One thing that AWS should do is provide an easier way to detect these hidden dependencies. You can do that with CloudTrail if you know how to do it (filter operations by region and check that none are in us-east-1), but a more explicit service would be nice.

1 comments

We did indeed.

The problem was we couldn’t log into cloud trail, or the console at all, to identify that, because IAM identity center is single region. This was a decision recommended by AWS, and blessed by our (army of) SRE teams.

But you can run TWO identity centers in different regions for the price of one(1)! IAM IDC is just a regular application hosted on the AWS infrastructure, it really has nothing special.

The hindsight is 20/20, of course, it's a good practice to audit CloudTrail periodically for unexpected regional dependencies.

(1) offer void for services that run on AWS.

Indeed. I also noticed this morning that you're not the person I replied to, and I took your response (which was actually helpful) in the context of the original post which was "people are happy to just blame AWS when they're down".
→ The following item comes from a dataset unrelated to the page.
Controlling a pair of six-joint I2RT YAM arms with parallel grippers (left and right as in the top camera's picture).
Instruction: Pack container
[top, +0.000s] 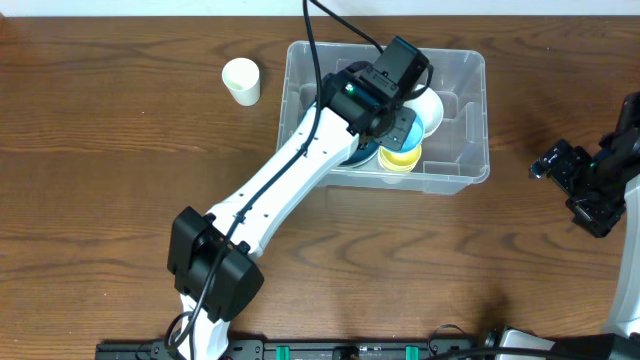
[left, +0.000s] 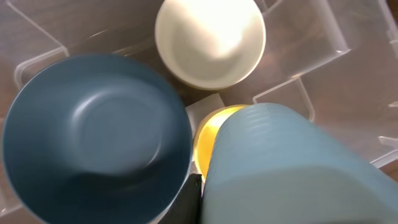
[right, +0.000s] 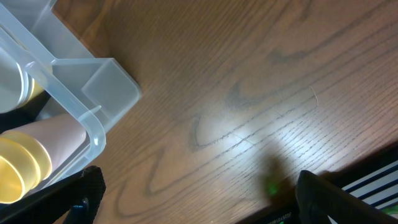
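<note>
While my left hand (top: 397, 122) hangs inside the container (top: 468, 62), a pale blue cup (left: 292, 168) crowds right up against it; one dark finger (left: 193, 199) lies along the cup's side, the other is hidden, so I cannot tell whether I am pinching it. Beneath that hand sit a blue bowl (left: 93, 137), a yellow cup (left: 210, 134) and a white cup (left: 209, 40). My right hand (right: 199, 180) is spread wide over the wooden table (right: 249, 93), the container's corner near one of its fingers.
</note>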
Either way, we would have only made it one step farther in our CI, as the next step is to build a conatiner with a base image from docker hub, and that was down too. The idea of running a multi region nexus repository to avoid Docker hub outages for my 14 person engineering team seems slightly overkill!

The easiest way to provide some resilience to the build process is to add a pull-through cache using AWS ECR. It might backfire due to egress costs, though, if you're building outside the AWS infrastructure.

It's actually an interesting exercise to enumerate _all_ the external dependencies. But yeah, avoiding them all seems to be less than helpful for the vast majority of users.